Traits. Yeah, beyond the little that we already know I think it will be hard to unveil these. They are the most abstract. Strength is straightforward as a concept, easy to associate and measure. You might not have damage numbers and hit points, but there are hit ratios, arena outcomes, hauling distance/tick - measurable
outcomes. Things like endurance and focus are easy to qualify, but harder to quantify. Measuring them usually requires observing processes rather than results, and is disrupted by too many factors like thirst, distance, and random "do something else now" AI. Traits, such as modesty and dutifulness, are much harder to qualify beyond speculation and almost impossible to quantify. The interactions of all these things with various aspects of the game are amazingly intricate. I'm not surprised if strength affects muscle mass and therefore reduces critical wounds. I am amazed that someone without a corkboard of post-its outlining design ideas (ie Toady himself) came up with that
and possibly found evidence in game. I think there are many other interactions, even for "understood" variables and principles, which will never be discovered without help from Toady. Still, I believe people will find ways to measure these and discover more when they set down to it, either through ingenuity or painstaking trials.

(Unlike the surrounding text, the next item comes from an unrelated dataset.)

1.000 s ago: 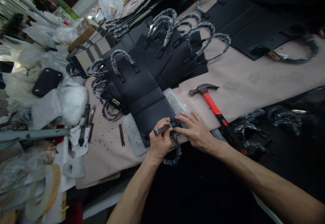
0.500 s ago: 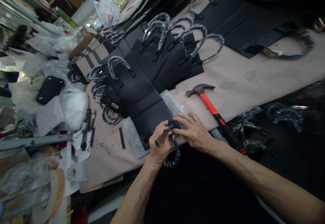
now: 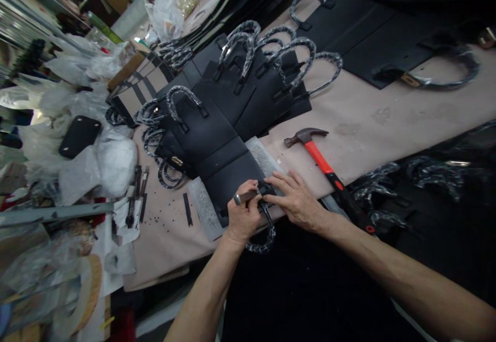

Thanks for the info on happy thoughts from materials/products. I'd appreciate if anyone can confirm whether or not anvils, buckets, etc used to build a workshop are physically present in the workshop location to be noticed and admired.
I know the inner workings of games generally remain a mystery, and discovery is hard earned by hackers and modders. I guess there's a pride and possessiveness, as well as real intellectual property issues, with all the mathematical complexities that compose good AIs and artificial personalities. Even if within game dev circles it's all straightforward math and code, it will be achieved in different ways to different effect. For players, this instils mysticism and an archaic quality to games, allowing us to just enjoy the unpredictable experience rather than formulating
win. I'm all for that, yet I'm torn because this stuff kinda keeps me up at night, or stuck on pause for hours on end. I'm like that, I over-analyze and try to understand mechanics of any game I respect. I never got deep into programming, and have only been a moderate modder, but I like the puzzle and appreciate the art of how it comes together as much as playing the game itself. So I kinda wish some of these basic things would just be revealed.
Anyway, I'd like to help draft some roles for public scrutiny, but first I'd like to establish some standards and get a sense of what's most appropriate and desired for defaults. So I hope there's additional feedback on this discussion.